Слушая Дэниэла, я думал о той ночи, когда увидел его одетым в женское платье. Во время нашей беседы я не мог думать почти ни о чем другом: точно кто-то сидел с ним рядом и ждал подходящей минуты, чтобы вмешаться в разговор. Существует предположение, что первый человек был двуполым; значит ли это, что, глядя на Дэниэла, я гляжу на некий сколок изначального состояния мира?

– Пойду налью тебе выпить, – вот и все, что я сказал. Затем отправился на кухню и со смутным удовлетворением посмотрел на стопку сверкающих тарелок, блестящие ножи и аккуратно заставленные снедью полки. Честно говоря, я не помнил, чтобы так заботливо все раскладывал или так старательно начищал посуду. Но где же вино и виски? Бутылки были куда-то убраны, и я обнаружил их, только догадавшись заглянуть в шкафчик под раковиной. Прежде такой рассеянности за мной не водилось, и я как следует ущипнул себя перед возвращением к Дэниэлу.

– Мне бы твою увлеченность, – заметил я, наливая ему его любимое виски.

– Но она у тебя есть. Только ты увлечен прошлым в более общем смысле. Ты обожаешь свою работу.

– Сейчас ты скажешь, что я бегу от самого себя. Или избегаю настоящего. – Он ничего не ответил и принялся рассматривать свои тщательно подрезанные ногти. – И, пожалуй, будешь прав, Терпеть не могу глядеть на себя. Или внутрь себя.
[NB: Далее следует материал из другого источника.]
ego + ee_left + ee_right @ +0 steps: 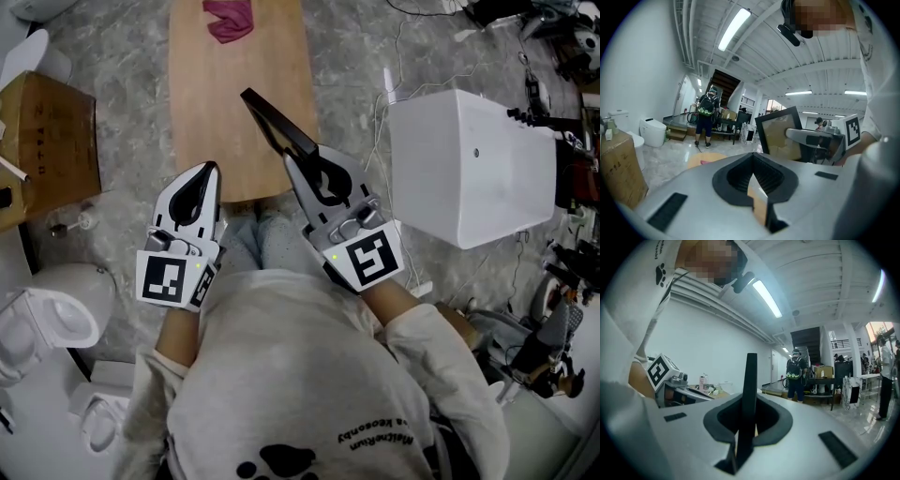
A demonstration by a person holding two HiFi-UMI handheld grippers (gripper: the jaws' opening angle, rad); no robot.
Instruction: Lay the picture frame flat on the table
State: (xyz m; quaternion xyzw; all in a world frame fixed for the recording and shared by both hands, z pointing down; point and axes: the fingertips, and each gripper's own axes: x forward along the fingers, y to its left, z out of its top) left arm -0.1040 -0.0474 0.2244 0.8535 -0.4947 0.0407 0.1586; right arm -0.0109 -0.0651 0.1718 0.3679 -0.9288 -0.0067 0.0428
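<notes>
Jaws: right gripper (748, 414) clamps picture frame (750, 373) edge-on | left gripper view: its face

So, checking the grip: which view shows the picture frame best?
The left gripper view: the picture frame faces that camera, border and panel visible. The head view and the right gripper view show only its thin edge, clamped in the right claw.

Bright even indoor light, ceiling tube lamp (734, 29) glaring, fisheye-bent dark corners
</notes>
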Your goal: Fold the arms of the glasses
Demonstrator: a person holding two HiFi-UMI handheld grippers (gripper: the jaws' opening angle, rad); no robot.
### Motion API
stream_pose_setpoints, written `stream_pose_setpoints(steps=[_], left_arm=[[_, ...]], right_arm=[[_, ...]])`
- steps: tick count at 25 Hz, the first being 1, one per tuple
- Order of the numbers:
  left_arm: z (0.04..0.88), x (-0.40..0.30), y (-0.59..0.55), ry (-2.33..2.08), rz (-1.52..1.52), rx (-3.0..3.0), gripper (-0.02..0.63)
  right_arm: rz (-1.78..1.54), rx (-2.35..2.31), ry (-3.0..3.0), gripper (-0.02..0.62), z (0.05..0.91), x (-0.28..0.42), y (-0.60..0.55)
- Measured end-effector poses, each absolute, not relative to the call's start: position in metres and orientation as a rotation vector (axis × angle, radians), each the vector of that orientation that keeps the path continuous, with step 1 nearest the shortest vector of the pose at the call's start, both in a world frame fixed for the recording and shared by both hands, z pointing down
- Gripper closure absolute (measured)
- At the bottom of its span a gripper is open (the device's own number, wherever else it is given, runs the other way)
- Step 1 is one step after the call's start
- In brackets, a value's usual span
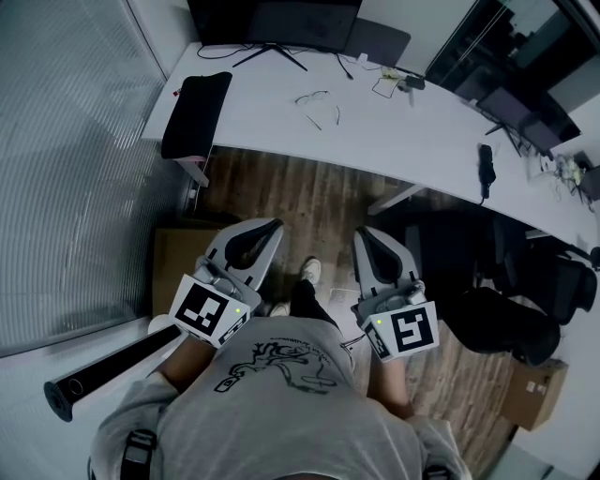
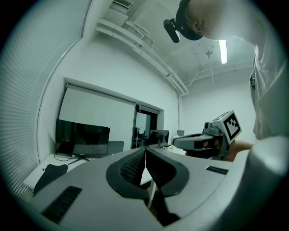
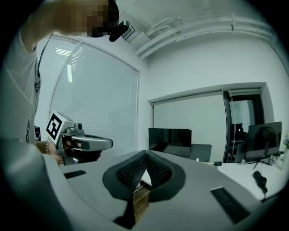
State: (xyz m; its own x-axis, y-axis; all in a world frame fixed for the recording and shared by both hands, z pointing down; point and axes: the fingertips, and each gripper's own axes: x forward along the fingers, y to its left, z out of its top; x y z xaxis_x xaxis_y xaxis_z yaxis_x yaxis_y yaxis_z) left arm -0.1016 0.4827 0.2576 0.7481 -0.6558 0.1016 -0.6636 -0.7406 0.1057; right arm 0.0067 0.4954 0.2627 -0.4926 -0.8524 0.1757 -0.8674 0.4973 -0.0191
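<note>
Where the glasses [image 1: 315, 97] lie: on the far tabletop [image 1: 412, 131], arms unfolded, right of a black pad [image 1: 197, 112], just nearer than a monitor [image 1: 272, 21].
Left gripper [image 1: 265, 225]: held over the floor [image 1: 309, 199], fingers clenched on nothing.
Right gripper [image 1: 366, 232]: held alongside, fingers clenched together, empty, well apart from the glasses.

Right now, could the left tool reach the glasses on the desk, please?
Probably not: the left tool hangs well short of the glasses on the desk. Nothing blocks the way, though.
</note>
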Motion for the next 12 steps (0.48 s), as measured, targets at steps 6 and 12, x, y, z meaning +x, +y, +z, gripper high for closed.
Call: stream_pose_setpoints(steps=[6, 12], left_arm=[[0.257, -0.074, 0.445, -1.063, 0.091, 2.803, 0.583], [0.252, -0.034, 0.410, -1.059, 0.098, 2.800, 0.583]], right_arm=[[0.169, 1.522, -2.586, 0.586, 0.261, 0.039, 0.459], [0.168, 1.526, -2.588, 0.584, 0.256, 0.078, 0.426]])
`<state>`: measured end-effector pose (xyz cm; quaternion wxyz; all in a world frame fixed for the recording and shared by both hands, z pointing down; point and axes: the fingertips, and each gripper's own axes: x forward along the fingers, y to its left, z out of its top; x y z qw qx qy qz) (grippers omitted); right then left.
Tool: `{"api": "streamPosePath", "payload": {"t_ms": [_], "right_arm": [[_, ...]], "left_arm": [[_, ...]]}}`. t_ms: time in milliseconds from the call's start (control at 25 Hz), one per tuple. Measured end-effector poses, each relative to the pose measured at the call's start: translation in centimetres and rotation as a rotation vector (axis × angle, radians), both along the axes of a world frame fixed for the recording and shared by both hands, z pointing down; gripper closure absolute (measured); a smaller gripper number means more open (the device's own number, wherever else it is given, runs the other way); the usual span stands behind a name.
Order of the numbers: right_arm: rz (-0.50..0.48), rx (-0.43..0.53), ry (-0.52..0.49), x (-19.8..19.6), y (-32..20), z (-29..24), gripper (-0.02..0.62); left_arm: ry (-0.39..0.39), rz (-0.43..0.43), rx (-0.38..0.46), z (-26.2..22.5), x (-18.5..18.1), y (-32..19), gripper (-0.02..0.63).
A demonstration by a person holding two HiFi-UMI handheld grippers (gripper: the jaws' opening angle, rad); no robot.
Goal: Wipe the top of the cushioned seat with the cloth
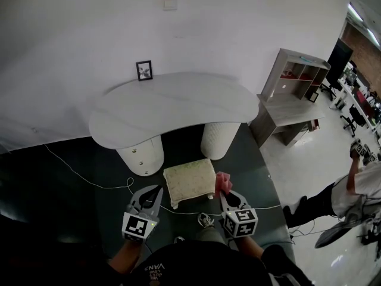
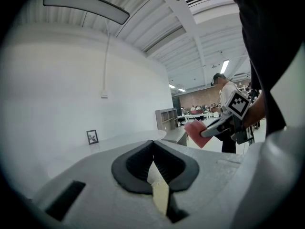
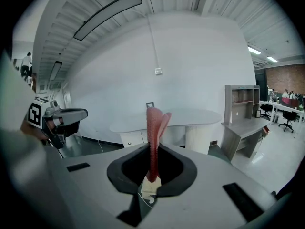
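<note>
A white wall backs a white table [image 1: 172, 109], and on the dark floor [image 1: 71, 183] before it stands the cushioned seat [image 1: 189, 180]. Our right gripper [image 1: 224, 189] is clenched on the pink cloth [image 1: 223, 180] by the seat's right edge. Our left gripper [image 1: 155, 192], closed on nothing, waits near the left edge. We judge wiping not yet begun; next the cloth must come down flat onto the top.

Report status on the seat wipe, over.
Left gripper shut, empty. Right gripper shut on pink cloth, held by the seat's right edge. Cushioned seat top bare, cloth not yet on it. White cable on floor in front.
</note>
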<state>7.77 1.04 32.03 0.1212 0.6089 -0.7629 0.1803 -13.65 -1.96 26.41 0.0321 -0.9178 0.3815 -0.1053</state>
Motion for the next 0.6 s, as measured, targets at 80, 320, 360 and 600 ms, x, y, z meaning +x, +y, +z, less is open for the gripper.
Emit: {"api": "streamPosePath", "payload": {"t_ms": [80,320,360,600], "right_arm": [[-0.004,0.0,0.003,0.0,0.3,-0.3,0.568],[-0.011,-0.003,0.004,-0.4,1.0,-0.5,0.569],[-0.01,-0.001,0.003,-0.4,1.1,-0.5,0.569],[-0.014,0.004,-0.009,-0.7,1.8,0.0,0.569]], "left_arm": [[-0.003,-0.001,0.004,-0.3,0.0,0.2,0.588],[-0.006,0.0,0.015,-0.5,-0.2,1.1,0.589],[-0.006,0.001,0.015,-0.5,-0.1,1.3,0.588],[-0.01,-0.002,0.011,0.2,-0.1,2.5,0.589]]}}
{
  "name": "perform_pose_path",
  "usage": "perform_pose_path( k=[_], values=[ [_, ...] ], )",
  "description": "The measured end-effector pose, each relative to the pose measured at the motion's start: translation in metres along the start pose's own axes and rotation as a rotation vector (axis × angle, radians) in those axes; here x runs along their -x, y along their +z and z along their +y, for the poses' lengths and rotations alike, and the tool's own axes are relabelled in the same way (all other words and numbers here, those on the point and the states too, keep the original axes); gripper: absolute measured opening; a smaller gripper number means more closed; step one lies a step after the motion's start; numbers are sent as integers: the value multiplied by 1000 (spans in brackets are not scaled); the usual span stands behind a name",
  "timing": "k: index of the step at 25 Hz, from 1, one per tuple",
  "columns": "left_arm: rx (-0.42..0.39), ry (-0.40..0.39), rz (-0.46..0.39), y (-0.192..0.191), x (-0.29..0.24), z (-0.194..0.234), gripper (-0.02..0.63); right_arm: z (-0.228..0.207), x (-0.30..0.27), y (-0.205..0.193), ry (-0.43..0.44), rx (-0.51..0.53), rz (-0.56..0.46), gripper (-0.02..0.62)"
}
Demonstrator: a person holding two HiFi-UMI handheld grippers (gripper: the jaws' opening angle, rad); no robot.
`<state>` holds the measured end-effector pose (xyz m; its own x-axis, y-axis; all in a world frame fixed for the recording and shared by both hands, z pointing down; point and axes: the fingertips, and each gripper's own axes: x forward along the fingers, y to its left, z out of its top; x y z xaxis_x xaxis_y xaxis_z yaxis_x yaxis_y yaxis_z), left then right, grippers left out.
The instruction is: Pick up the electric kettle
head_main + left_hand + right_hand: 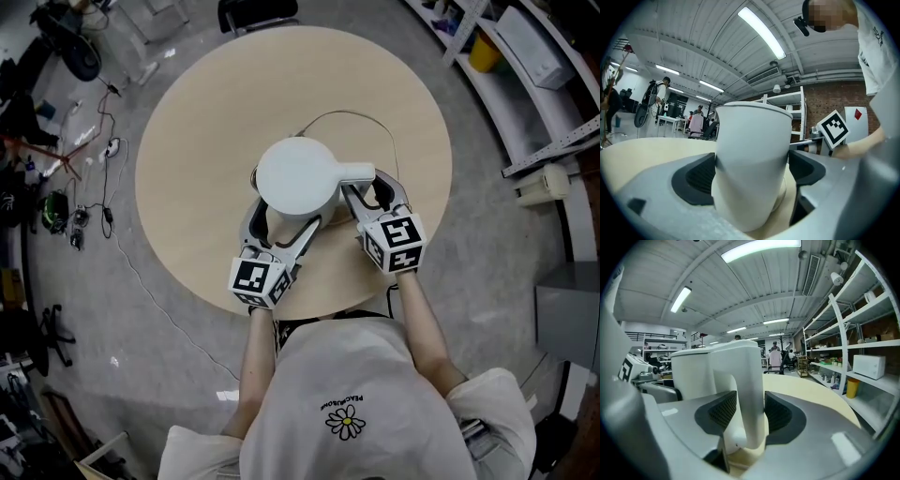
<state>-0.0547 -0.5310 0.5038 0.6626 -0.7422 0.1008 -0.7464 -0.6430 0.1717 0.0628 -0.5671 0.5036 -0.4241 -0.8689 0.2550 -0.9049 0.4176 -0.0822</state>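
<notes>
A white electric kettle (298,175) stands near the front of the round beige table (206,141), its handle (357,173) pointing right. My left gripper (281,223) straddles the kettle's body (752,159) low down, jaws wide; the dark pads (696,176) sit right against its sides and I see no squeeze. My right gripper (370,195) reaches in from the right. In the right gripper view the upright handle (750,394) stands between the ribbed pads (724,409), which touch it on both sides. A thin cord (347,114) loops behind the kettle.
Metal shelving (525,84) with boxes and a yellow container (485,53) runs along the right. Cables and gear (56,187) litter the floor at the left. A dark chair (258,14) stands beyond the table's far edge. The person's torso is at the near edge.
</notes>
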Motion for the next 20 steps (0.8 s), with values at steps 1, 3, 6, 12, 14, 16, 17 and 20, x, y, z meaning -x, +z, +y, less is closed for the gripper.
perform_pose_path(
  k=[1, 3, 6, 12, 14, 16, 17, 20],
  values=[
    [2, -7, -3, 0, -1, 1, 489, 0, -4, -1, -16, 5, 1, 172],
    [7, -18, -14, 0, -2, 3, 497, -1, -12, -7, -45, 19, 18, 153],
    [3, -19, -26, -2, -2, 2, 499, -5, -20, -24, -73, 50, 72, 132],
    [-23, -23, -14, -7, -3, -1, 497, -12, -22, -34, -101, 81, 91, 97],
    [-23, -19, -22, -7, -3, 0, 497, -12, -23, -34, -102, 85, 93, 97],
    [-24, -16, -23, -6, -3, 2, 497, -11, -25, -34, -100, 83, 97, 97],
    [-26, -16, -19, -6, -2, 3, 495, -10, -26, -34, -97, 83, 98, 97],
    [-29, -13, 6, -5, -2, 4, 491, -10, -27, -32, -98, 87, 95, 95]
  ],
)
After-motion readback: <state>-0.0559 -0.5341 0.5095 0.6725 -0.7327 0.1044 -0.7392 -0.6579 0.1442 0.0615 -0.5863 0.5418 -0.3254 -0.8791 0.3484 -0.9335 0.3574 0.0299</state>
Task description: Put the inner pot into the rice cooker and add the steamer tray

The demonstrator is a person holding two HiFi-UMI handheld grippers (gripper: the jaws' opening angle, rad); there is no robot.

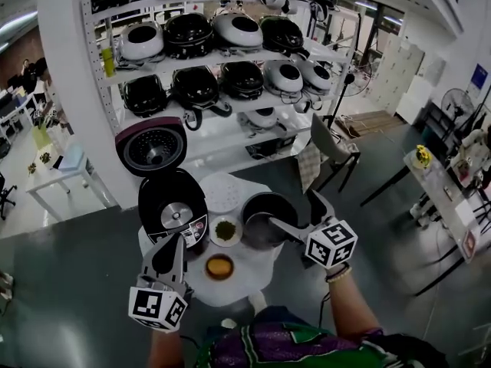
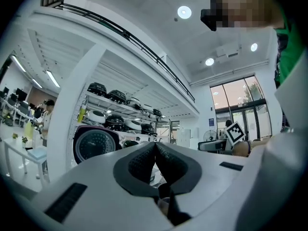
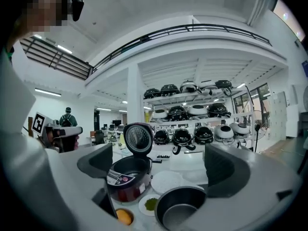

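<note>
A dark red rice cooker (image 1: 173, 209) (image 3: 126, 178) stands with its lid up at the left of a small round white table (image 1: 230, 288). The black inner pot (image 1: 262, 207) (image 3: 180, 211) sits on the table to its right. Behind them lies the white perforated steamer tray (image 1: 224, 192) (image 3: 166, 181). My right gripper (image 1: 291, 208) (image 3: 161, 172) is open, its jaws wide apart just over the pot's near right rim, with nothing pressed between them. My left gripper (image 1: 170, 245) (image 2: 155, 159) is shut and empty, in front of the cooker.
A small plate of green stuff (image 1: 225, 231) (image 3: 150, 204) and a bowl with something orange (image 1: 219, 267) (image 3: 124, 217) lie at the table's front. White shelves of rice cookers (image 1: 222, 60) rise behind. A chair (image 1: 330, 148) and a side table (image 1: 437, 182) stand at the right.
</note>
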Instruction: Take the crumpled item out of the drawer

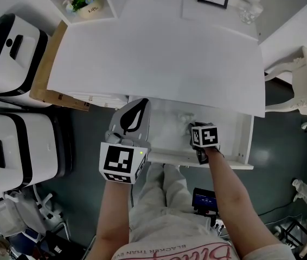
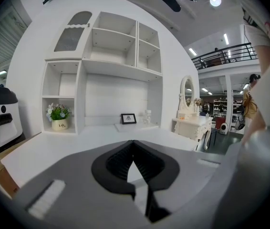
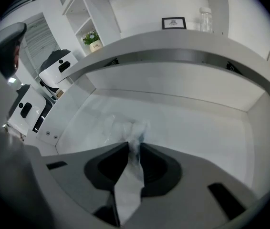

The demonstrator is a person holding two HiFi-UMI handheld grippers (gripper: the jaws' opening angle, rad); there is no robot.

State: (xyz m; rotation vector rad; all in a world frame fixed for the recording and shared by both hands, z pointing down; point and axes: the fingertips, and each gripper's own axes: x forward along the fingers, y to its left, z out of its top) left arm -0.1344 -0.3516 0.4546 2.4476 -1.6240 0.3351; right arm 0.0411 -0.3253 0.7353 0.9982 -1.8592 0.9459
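So the white desk (image 1: 159,53) has its drawer (image 1: 247,140) pulled out wide, which gives us room to reach in. Our left gripper (image 2: 133,144) hangs by the drawer's left end, jaws together on nothing, probably just keeping clear. Our right gripper (image 3: 134,149) is down inside, pinched on the crumpled item (image 3: 125,127), which lies on the drawer floor, ready to lift, we reckon.

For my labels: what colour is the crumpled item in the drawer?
Whitish, translucent crumpled item; best in the right gripper view.
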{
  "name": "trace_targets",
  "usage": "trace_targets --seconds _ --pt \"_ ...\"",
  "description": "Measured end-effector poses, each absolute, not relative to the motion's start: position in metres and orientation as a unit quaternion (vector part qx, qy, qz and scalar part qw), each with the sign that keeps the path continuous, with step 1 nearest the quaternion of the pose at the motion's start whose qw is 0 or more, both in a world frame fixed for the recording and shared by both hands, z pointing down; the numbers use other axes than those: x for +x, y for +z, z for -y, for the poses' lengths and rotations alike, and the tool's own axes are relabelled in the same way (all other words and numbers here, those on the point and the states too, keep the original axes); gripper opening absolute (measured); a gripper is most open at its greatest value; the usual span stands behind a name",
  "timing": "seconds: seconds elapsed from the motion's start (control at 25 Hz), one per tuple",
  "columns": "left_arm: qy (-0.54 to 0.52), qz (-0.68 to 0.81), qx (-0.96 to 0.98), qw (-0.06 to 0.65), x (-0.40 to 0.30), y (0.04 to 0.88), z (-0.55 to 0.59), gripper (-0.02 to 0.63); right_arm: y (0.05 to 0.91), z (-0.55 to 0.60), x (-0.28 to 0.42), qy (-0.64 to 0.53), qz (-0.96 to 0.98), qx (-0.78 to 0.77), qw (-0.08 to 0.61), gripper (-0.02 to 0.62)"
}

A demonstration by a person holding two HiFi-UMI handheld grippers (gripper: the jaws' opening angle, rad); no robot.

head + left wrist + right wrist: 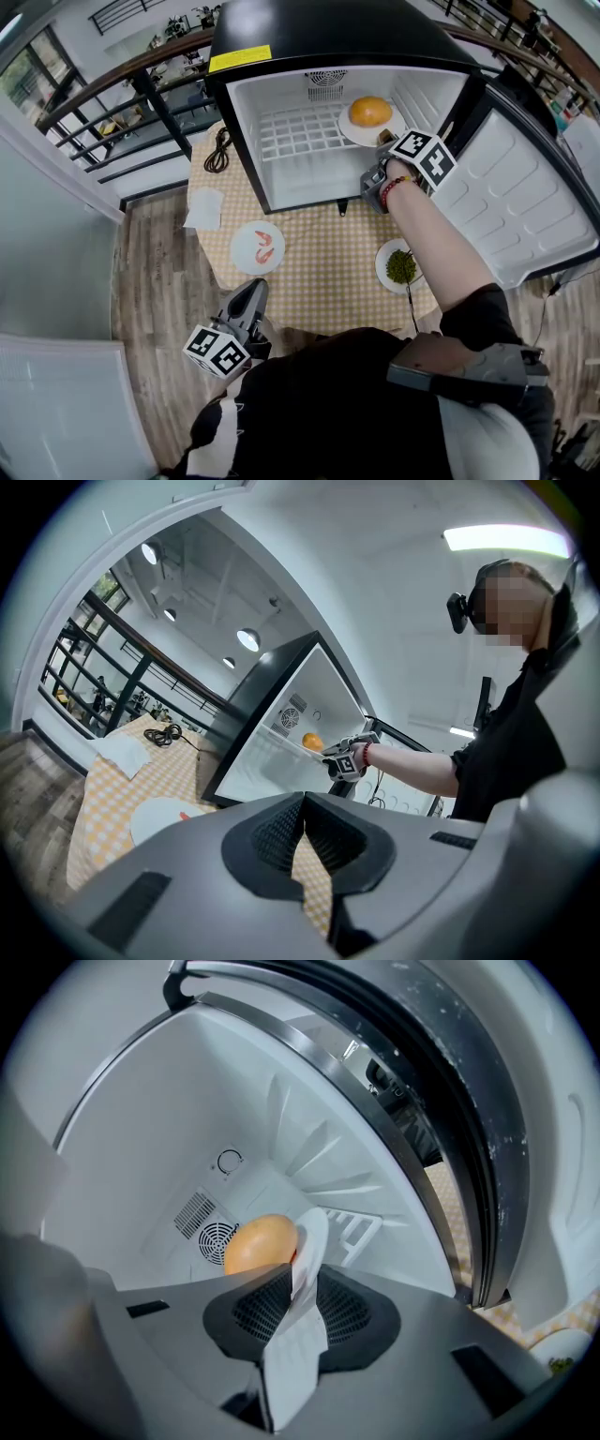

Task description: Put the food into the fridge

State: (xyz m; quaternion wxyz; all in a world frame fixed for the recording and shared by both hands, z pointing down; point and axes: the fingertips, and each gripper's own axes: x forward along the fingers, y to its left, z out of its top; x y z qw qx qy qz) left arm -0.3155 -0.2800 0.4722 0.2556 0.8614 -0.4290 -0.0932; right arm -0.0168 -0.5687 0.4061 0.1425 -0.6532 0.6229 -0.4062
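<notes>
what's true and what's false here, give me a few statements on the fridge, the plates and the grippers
1. The fridge door is open. True.
2. The plate of orange food is on the table. False: it is inside the fridge, on the wire shelf.
3. The right gripper has that plate's rim between its fingers. True.
4. The plate of red food is already in the fridge. False: it lies on the table, in front of the fridge.
5. The left gripper holds the plate of greens. False: it is shut and empty; that plate is on the table.
</notes>
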Motion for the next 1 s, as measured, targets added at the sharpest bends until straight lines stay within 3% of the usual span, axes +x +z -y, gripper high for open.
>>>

Ей-Богу, не верю, будто там есть что-нибудь, кроме пустоты, откуда время от времени выскакивает по нескольку слов. Наверное, поэтому я и других не могу увидеть как следует. Оттого что никогда толком не видел себя.

– Мне кажется, тут кое-что поинтереснее. – Он встал и, подойдя к стене, провел пальцем по тонкой трещинке. – Я думаю, что ты, сам того не понимая, как бы создаешь себя заново. Точно пытаешься построить новую семью. Обрести новое наследие. Потому ты и забываешь свое собственное прошлое.

Я отвечал более раздраженно, чем хотел.

– Ну, а ты? Что ты сам-то помнишь?

– О, я помню все. Помню, как сидел в колясочке. Как начал ходить. Как прятался под обеденным столом. – Он заметил, что я удивлен. – В этом нет ничего особенного. – Он помедлил, и я снова ощутил присутствие той женщины, в которую он превращался, надевая красное платье и светлый парик. – По-моему, с тех пор все стало немножко не так.

– Значит, ты тоскуешь по детству?

– А кто не тоскует? Кроме тебя? – Его стакан пустел чересчур быстро. – Помнишь тот мост через Темзу, что тебе привиделся?

– Конечно.

– У меня есть одна мысль на этот счет. Ты, наверное, вряд ли захочешь, чтобы я ею с тобой поделился? – Его обычная скептическая, даже надменная интонация на мгновенье исчезла.

– Что-нибудь связанное с твоими моравскими братьями или как их там?

Он притворился, будто не слышит.

– По-моему, время можно представить себе в виде такой же осязаемой субстанции, как огонь или вода. Оно может менять форму. Перемещаться в пространстве. Понимаешь, о чем я?